Klient taksówki jadący z Piły do Trzcianki wpadł w atak furii, po tym jak kierowca nie chciał oddać mu pieniędzy za odbyty już kurs.
- Mówiłem, zapłaciłeś mi za kurs i te pieniądze w tej chwili są moje. W tym momencie zaczął mi z samochodu wizytówki wyrzucać. No to ja zrobiłem nawrotkę i powiedziałem, a teraz jedziemy na policję. W tym monecie wpadł jakby w szał, na mnie się rzucił, złapał mnie za ręce, kierownicę skręcił i zjechałem na chodnik, uderzyłem w drzewo - relacjonuje Leopold Czyż, poszkodowany kierowca pilskiej taksówki.
Kierowca nie doznał poważniejszych obrażeń. Pasażer, który podczas uderzenia w drzewo wypadł z samochodu złamał nos i z ogólnymi potłuczeniami ciała trafił do szpitala w Trzciance.

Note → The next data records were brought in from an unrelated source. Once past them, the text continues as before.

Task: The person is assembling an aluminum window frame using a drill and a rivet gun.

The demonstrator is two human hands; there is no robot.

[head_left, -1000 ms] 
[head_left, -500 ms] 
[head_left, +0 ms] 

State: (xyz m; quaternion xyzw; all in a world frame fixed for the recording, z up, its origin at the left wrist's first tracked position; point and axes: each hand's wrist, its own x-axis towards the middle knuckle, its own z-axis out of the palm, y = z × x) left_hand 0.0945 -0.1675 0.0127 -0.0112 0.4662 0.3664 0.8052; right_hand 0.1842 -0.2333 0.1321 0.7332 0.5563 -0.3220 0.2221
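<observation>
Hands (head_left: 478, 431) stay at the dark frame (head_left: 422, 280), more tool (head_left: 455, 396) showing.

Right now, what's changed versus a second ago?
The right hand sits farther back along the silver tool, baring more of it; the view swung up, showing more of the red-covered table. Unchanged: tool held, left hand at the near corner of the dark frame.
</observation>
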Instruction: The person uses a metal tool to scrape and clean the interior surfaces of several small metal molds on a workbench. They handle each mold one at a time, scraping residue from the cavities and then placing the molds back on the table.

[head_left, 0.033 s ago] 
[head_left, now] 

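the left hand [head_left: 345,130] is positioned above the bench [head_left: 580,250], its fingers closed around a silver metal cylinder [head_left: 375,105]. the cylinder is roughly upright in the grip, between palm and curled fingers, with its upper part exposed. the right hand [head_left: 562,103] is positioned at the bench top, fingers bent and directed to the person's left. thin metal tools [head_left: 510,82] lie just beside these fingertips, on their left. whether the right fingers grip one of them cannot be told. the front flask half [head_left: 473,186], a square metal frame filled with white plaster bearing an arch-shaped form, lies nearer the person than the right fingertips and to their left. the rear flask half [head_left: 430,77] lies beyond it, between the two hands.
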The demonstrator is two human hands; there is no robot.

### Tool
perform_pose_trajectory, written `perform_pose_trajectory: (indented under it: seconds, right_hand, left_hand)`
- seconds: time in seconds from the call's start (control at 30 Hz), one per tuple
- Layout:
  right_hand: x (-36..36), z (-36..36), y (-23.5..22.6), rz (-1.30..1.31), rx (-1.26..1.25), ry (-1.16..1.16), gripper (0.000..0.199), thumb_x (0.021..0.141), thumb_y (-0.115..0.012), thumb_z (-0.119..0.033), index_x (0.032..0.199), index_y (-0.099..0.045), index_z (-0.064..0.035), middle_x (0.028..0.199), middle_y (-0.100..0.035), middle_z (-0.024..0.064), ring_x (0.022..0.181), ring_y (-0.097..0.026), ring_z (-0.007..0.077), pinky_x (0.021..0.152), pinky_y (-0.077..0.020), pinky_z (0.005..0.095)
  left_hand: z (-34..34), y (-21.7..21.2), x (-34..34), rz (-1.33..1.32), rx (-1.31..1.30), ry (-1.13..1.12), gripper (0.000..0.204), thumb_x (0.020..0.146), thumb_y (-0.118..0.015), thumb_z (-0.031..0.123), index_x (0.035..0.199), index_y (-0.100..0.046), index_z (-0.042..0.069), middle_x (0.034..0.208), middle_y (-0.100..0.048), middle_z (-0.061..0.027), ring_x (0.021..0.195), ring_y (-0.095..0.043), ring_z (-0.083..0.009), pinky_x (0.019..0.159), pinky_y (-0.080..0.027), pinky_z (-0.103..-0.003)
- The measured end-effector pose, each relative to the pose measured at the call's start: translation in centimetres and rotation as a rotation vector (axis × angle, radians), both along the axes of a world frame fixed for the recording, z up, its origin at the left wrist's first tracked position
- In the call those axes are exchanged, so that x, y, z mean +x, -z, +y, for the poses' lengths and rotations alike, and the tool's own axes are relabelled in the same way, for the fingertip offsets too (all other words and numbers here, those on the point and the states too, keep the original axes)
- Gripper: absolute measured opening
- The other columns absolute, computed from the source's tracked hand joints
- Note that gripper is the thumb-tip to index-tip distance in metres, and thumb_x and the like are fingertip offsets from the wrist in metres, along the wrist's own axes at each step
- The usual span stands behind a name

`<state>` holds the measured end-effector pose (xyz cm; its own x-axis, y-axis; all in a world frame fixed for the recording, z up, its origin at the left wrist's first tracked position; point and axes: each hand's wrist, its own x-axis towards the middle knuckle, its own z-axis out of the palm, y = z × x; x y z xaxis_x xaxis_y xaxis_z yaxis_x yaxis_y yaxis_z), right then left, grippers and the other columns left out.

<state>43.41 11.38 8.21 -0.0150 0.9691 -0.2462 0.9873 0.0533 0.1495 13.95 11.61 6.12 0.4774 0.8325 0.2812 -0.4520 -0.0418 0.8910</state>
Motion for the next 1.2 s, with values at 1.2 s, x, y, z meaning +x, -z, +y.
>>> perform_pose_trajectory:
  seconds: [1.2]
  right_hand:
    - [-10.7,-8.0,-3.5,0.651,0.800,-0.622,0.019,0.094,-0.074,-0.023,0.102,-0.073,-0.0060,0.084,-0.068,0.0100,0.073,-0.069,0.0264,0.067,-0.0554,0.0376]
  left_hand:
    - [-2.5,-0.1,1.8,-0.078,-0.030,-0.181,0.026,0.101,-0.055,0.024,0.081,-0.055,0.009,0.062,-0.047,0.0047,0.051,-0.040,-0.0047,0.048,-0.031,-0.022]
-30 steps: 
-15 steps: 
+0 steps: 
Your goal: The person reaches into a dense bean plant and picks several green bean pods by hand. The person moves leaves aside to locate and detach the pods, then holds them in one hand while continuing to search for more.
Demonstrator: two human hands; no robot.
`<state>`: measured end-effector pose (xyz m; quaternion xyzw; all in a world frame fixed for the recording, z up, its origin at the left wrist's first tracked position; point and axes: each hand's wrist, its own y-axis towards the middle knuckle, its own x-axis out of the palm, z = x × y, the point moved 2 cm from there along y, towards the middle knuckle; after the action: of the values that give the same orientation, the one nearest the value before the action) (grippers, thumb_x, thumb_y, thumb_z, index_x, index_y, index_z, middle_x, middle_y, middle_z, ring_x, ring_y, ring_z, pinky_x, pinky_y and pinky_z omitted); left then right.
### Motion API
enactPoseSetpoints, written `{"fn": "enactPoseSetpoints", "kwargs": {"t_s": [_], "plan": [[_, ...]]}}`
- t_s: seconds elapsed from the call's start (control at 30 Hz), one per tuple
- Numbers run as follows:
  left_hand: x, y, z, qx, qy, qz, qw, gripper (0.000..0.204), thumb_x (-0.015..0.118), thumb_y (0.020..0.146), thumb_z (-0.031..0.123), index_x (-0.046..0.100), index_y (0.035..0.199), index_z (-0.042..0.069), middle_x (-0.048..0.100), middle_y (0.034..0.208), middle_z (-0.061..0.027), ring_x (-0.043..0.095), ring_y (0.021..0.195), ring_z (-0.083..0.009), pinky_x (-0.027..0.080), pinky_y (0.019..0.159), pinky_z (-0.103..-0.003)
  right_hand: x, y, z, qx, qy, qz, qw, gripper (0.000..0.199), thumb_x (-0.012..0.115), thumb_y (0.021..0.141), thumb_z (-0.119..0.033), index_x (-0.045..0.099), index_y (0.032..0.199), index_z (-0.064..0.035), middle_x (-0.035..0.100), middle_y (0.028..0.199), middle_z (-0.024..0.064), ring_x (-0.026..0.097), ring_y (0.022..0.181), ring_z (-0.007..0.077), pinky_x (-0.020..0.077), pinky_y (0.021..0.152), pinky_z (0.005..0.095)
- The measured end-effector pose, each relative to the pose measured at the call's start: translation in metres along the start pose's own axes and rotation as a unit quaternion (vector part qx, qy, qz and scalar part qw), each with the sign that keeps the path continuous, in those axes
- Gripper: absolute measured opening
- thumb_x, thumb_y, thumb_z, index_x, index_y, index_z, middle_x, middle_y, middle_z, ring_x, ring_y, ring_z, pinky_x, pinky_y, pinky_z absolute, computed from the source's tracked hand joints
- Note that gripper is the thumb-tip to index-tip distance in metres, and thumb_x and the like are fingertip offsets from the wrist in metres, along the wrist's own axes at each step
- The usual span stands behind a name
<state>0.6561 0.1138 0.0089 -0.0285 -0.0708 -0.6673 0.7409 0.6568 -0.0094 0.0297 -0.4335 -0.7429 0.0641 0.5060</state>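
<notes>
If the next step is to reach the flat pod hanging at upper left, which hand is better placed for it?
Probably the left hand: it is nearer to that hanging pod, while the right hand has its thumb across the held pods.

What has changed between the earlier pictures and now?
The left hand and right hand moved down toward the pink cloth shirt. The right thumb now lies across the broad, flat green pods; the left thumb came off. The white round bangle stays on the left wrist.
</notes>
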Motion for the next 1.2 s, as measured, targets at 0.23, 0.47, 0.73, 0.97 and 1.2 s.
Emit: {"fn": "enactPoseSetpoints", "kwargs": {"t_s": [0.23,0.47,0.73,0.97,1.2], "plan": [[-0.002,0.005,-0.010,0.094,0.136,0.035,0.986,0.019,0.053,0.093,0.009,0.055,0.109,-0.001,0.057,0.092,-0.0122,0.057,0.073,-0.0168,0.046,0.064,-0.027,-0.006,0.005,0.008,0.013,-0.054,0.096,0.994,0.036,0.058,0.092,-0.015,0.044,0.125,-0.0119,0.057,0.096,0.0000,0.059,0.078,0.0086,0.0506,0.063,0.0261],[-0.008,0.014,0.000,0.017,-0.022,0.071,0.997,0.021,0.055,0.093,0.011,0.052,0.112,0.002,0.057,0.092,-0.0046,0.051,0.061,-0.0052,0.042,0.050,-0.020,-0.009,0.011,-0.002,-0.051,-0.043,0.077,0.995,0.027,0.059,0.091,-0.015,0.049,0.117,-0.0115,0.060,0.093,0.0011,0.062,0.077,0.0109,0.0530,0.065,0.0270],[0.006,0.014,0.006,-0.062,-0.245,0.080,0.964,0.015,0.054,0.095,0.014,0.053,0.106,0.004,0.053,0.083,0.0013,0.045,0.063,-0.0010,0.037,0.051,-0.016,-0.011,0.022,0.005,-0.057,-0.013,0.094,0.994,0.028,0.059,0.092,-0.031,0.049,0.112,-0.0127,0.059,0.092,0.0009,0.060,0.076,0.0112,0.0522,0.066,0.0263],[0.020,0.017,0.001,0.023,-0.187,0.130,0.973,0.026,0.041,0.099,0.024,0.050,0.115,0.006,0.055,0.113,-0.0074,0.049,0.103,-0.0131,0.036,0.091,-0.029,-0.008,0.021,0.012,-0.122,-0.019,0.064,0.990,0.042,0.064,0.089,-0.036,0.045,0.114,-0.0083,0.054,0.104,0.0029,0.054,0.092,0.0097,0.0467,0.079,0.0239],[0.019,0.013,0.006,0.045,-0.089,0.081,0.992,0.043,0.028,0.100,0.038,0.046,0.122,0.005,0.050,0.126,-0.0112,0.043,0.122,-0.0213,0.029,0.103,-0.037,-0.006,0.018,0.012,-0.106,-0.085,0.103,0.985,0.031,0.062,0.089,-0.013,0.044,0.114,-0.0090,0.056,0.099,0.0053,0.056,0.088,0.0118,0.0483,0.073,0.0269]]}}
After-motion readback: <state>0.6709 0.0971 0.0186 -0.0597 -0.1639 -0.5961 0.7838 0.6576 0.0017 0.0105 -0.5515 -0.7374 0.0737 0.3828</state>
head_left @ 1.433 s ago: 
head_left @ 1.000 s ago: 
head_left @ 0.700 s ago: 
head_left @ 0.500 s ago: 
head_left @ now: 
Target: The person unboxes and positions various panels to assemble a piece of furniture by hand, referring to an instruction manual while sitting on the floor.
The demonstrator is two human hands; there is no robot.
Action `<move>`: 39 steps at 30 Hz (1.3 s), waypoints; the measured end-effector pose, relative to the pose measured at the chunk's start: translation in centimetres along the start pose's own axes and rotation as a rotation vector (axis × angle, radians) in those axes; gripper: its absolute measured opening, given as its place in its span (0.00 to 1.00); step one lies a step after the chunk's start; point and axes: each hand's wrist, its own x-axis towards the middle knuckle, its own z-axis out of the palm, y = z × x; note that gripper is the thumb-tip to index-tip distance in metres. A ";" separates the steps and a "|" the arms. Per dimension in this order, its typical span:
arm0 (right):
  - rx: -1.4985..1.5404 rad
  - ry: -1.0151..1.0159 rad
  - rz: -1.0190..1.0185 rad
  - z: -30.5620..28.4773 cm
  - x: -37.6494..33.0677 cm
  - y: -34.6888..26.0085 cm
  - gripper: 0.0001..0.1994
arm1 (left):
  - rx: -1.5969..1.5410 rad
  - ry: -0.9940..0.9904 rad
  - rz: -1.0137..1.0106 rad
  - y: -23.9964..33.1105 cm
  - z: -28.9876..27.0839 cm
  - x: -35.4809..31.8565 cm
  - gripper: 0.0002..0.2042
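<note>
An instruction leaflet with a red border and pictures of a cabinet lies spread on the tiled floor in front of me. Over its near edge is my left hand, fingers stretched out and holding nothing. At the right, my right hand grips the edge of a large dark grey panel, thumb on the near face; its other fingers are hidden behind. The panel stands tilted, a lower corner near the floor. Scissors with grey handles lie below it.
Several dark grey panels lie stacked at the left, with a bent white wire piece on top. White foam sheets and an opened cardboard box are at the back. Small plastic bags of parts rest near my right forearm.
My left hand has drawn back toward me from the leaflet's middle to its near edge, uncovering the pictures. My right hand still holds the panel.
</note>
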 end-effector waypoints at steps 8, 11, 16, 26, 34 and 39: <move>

Prokurator rejonowy w Trzciance przedstawił 20-latkowi zarzut usiłowania rozboju za który grozi nawet 12 lat więzienia. Mężczyzna nie przyznaje się do winy. Na wniosek prokuratora został objęty dozorem policji. Z relacji kierowcy taksówki wynika, że pasażer mógł być pod wpływem narkotyków. Okoliczności zdarzenia wyjaśnia trzcianecka policja.